> **YOUR INSTRUCTIONS**
Only lines that contain the word "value" belong in the answer; copy them from the records below.

> **RAW DATA**
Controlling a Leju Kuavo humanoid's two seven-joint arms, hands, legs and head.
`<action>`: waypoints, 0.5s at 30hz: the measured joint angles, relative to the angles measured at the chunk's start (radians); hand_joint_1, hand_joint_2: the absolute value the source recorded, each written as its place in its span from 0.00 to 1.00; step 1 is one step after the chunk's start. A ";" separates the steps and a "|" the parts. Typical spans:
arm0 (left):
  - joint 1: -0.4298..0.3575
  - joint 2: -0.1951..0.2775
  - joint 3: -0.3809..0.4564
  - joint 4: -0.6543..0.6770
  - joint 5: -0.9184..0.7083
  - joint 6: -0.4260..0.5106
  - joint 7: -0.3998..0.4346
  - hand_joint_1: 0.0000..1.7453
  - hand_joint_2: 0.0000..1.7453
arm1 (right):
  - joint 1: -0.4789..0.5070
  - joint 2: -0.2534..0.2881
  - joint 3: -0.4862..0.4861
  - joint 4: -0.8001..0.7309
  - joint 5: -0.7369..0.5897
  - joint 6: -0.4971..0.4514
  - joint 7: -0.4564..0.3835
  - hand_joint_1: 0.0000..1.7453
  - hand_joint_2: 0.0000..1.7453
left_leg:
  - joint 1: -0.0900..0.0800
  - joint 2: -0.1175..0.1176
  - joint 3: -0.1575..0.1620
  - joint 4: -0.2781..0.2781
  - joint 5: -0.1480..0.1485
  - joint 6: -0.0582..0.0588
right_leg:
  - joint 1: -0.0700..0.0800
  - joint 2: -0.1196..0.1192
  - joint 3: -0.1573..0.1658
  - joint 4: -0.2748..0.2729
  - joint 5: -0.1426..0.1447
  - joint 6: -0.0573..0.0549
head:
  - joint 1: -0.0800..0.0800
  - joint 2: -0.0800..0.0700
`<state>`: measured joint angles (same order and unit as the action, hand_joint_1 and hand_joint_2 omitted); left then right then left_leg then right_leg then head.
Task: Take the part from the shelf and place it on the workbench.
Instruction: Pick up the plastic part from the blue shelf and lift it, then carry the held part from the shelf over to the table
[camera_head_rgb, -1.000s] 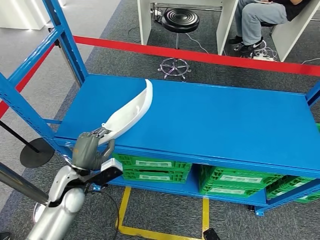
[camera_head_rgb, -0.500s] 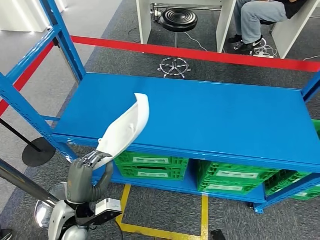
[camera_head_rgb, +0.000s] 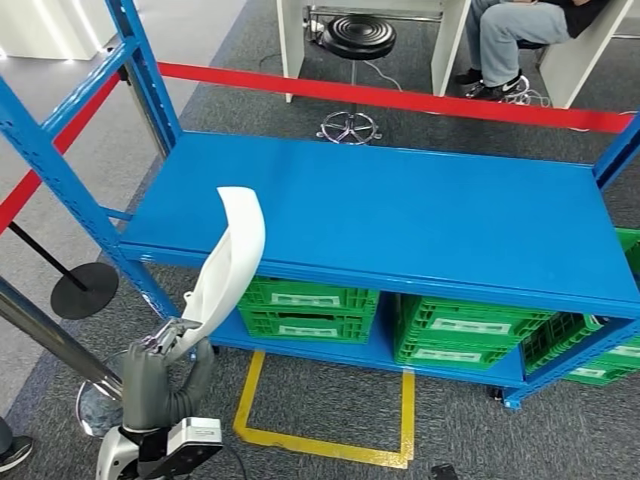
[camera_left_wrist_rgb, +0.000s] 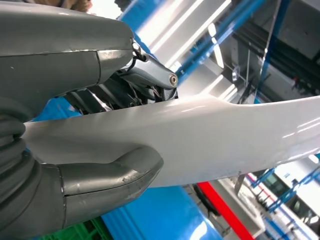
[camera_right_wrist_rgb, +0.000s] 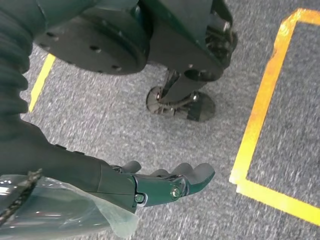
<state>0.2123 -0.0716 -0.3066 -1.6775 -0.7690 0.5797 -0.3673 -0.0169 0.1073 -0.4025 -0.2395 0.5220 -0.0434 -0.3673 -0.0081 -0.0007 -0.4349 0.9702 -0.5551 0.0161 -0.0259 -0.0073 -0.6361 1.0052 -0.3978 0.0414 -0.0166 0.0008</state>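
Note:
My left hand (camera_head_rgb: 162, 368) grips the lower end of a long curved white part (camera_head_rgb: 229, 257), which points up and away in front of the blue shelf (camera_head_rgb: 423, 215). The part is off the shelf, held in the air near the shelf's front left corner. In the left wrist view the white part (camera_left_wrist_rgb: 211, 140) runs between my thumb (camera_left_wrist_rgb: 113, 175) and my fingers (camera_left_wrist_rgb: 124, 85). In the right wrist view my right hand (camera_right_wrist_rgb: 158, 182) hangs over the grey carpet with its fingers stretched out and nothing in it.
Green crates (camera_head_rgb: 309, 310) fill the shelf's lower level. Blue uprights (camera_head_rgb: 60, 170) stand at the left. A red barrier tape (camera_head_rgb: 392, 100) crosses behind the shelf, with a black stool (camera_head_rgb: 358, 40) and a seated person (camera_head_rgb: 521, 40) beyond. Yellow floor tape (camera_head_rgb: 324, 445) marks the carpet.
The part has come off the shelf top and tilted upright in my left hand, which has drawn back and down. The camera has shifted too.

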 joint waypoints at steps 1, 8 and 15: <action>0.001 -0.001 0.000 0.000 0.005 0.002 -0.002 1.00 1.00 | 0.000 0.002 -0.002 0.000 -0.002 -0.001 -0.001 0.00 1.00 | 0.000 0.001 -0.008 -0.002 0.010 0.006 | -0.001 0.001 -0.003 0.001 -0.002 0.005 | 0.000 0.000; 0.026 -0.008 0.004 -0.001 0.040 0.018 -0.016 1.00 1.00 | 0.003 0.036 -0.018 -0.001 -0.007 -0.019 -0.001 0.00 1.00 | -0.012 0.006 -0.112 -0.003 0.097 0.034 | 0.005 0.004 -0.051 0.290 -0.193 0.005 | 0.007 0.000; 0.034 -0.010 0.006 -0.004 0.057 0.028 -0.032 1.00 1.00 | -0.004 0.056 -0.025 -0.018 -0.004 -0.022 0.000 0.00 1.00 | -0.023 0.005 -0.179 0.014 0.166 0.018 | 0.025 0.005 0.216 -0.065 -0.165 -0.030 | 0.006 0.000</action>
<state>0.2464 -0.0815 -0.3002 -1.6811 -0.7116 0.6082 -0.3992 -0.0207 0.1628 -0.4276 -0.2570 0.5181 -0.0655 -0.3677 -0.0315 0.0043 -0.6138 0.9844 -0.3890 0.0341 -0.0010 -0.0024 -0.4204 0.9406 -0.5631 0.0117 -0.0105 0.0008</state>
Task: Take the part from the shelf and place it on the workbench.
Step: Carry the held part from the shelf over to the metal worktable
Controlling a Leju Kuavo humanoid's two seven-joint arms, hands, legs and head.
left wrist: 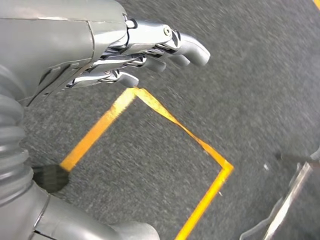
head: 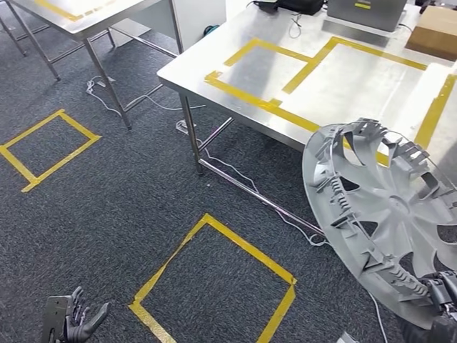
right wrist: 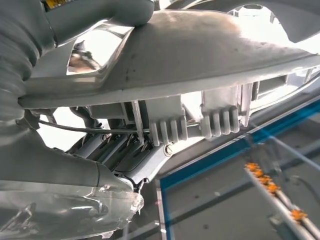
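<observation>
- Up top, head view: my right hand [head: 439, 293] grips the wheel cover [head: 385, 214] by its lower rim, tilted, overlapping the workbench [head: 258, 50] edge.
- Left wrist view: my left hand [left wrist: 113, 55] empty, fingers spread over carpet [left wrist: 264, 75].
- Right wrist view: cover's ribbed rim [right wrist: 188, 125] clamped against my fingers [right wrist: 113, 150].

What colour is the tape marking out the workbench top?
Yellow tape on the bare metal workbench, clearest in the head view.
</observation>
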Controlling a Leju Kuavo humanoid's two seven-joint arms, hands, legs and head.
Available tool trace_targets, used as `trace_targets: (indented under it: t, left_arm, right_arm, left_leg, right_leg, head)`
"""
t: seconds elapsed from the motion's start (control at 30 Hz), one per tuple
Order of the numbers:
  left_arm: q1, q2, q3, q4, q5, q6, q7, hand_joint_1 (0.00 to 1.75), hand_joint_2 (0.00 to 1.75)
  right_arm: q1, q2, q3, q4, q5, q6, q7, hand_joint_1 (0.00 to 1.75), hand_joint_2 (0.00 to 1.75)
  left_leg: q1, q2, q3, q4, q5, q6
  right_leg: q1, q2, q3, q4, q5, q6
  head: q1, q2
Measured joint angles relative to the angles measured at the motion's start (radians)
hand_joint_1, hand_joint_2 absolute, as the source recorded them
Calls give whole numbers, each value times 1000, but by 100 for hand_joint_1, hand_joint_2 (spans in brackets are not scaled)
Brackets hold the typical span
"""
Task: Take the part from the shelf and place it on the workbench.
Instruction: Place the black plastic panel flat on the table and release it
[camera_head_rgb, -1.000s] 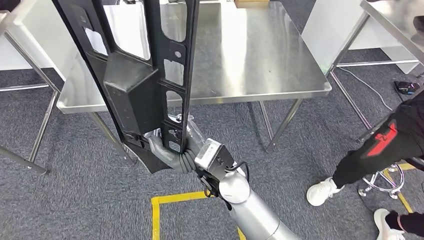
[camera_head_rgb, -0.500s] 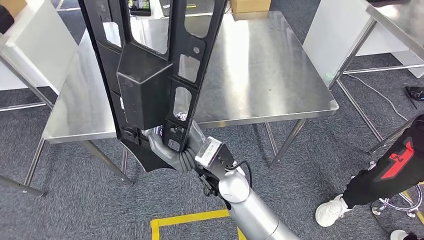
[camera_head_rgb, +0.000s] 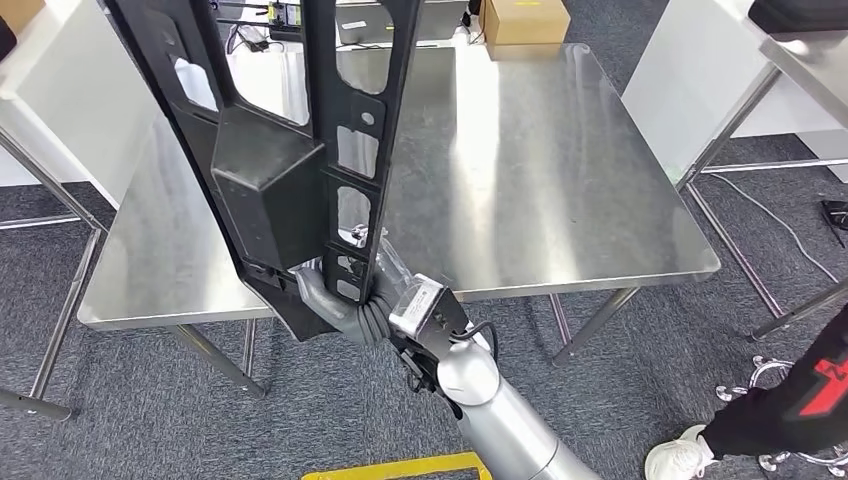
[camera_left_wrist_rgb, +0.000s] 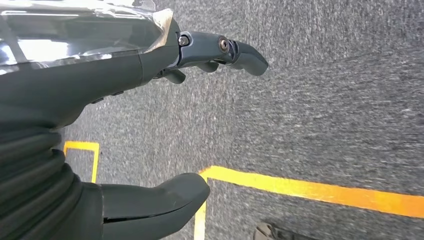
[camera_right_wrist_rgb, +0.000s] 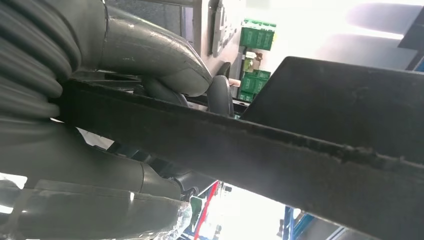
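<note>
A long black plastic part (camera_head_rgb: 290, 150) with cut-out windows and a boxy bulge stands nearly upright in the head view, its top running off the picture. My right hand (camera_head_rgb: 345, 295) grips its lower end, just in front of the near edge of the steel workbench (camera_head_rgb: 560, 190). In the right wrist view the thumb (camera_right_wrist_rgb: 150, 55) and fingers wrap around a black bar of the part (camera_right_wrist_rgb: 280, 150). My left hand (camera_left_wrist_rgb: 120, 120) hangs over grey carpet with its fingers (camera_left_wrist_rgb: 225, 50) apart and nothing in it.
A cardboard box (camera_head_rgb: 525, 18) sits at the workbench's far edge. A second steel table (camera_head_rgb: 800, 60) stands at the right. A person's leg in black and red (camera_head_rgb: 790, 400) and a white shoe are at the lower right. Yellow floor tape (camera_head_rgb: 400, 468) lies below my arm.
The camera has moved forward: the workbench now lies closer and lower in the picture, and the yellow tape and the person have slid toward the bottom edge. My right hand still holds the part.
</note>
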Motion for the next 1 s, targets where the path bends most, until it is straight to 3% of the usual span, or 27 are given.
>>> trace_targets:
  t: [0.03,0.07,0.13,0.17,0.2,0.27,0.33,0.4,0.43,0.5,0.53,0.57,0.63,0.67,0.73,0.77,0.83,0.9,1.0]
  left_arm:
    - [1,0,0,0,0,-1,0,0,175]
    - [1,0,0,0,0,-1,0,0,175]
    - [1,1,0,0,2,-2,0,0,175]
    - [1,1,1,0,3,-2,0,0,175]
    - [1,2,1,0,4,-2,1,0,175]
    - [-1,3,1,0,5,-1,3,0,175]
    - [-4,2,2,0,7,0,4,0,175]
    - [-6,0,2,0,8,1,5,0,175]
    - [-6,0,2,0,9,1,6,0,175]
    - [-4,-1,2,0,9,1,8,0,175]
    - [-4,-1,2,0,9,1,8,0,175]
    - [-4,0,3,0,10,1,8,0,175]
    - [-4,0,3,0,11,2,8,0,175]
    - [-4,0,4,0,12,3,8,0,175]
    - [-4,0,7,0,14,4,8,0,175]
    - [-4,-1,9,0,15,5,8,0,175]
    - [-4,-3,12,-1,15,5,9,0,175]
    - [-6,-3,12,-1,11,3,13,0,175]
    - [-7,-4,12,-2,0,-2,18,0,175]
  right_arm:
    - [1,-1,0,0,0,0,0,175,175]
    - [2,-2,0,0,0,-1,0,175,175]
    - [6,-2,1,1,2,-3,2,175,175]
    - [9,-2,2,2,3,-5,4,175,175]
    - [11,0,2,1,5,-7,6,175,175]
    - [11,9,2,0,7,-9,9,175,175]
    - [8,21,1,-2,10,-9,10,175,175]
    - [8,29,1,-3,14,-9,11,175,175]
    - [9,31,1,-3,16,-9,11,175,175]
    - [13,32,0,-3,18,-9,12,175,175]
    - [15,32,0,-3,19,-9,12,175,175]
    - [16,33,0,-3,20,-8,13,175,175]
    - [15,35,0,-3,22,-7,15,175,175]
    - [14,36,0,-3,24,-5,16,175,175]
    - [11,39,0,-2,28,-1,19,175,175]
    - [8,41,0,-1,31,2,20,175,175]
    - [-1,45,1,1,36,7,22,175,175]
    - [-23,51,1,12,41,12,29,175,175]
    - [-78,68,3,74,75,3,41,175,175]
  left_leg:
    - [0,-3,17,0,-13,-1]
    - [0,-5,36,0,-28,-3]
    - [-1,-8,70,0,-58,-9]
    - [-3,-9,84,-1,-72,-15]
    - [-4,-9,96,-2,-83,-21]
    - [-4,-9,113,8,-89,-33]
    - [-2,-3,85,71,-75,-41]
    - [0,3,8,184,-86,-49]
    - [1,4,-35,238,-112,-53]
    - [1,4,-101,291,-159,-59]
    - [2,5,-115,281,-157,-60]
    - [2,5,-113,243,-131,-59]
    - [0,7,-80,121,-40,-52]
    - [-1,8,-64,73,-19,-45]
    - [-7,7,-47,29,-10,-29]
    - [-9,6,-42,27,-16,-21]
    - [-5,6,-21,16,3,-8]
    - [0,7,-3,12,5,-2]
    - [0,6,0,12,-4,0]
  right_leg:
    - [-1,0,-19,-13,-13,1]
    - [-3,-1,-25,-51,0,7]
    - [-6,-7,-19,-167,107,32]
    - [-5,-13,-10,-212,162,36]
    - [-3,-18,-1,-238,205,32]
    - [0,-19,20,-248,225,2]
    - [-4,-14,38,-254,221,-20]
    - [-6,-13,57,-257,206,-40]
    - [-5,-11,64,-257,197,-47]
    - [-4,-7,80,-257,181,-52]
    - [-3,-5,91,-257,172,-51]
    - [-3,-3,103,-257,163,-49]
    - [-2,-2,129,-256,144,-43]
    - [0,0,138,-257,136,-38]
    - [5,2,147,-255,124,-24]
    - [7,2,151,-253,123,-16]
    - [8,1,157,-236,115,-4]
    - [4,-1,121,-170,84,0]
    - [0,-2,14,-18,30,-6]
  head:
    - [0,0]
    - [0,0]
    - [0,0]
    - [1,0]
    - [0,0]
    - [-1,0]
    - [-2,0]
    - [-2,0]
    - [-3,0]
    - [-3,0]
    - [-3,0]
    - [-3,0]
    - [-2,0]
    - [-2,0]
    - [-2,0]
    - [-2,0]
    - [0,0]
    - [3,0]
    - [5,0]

> **SOLUTION TO THE PROBLEM**
`<action>`: waypoints, 0.5s at 30hz: the measured joint angles, relative to the angles measured at the chunk's start (radians); hand_joint_1, hand_joint_2: the absolute value the source recorded, each written as its place in its span from 0.00 to 1.00; step 1 is one step after the chunk's start. A ";" separates the steps and a "|" the parts. Typical spans:
Calls give whole numbers, each value times 1000, but by 100 for hand_joint_1, hand_joint_2 (spans in brackets are not scaled)

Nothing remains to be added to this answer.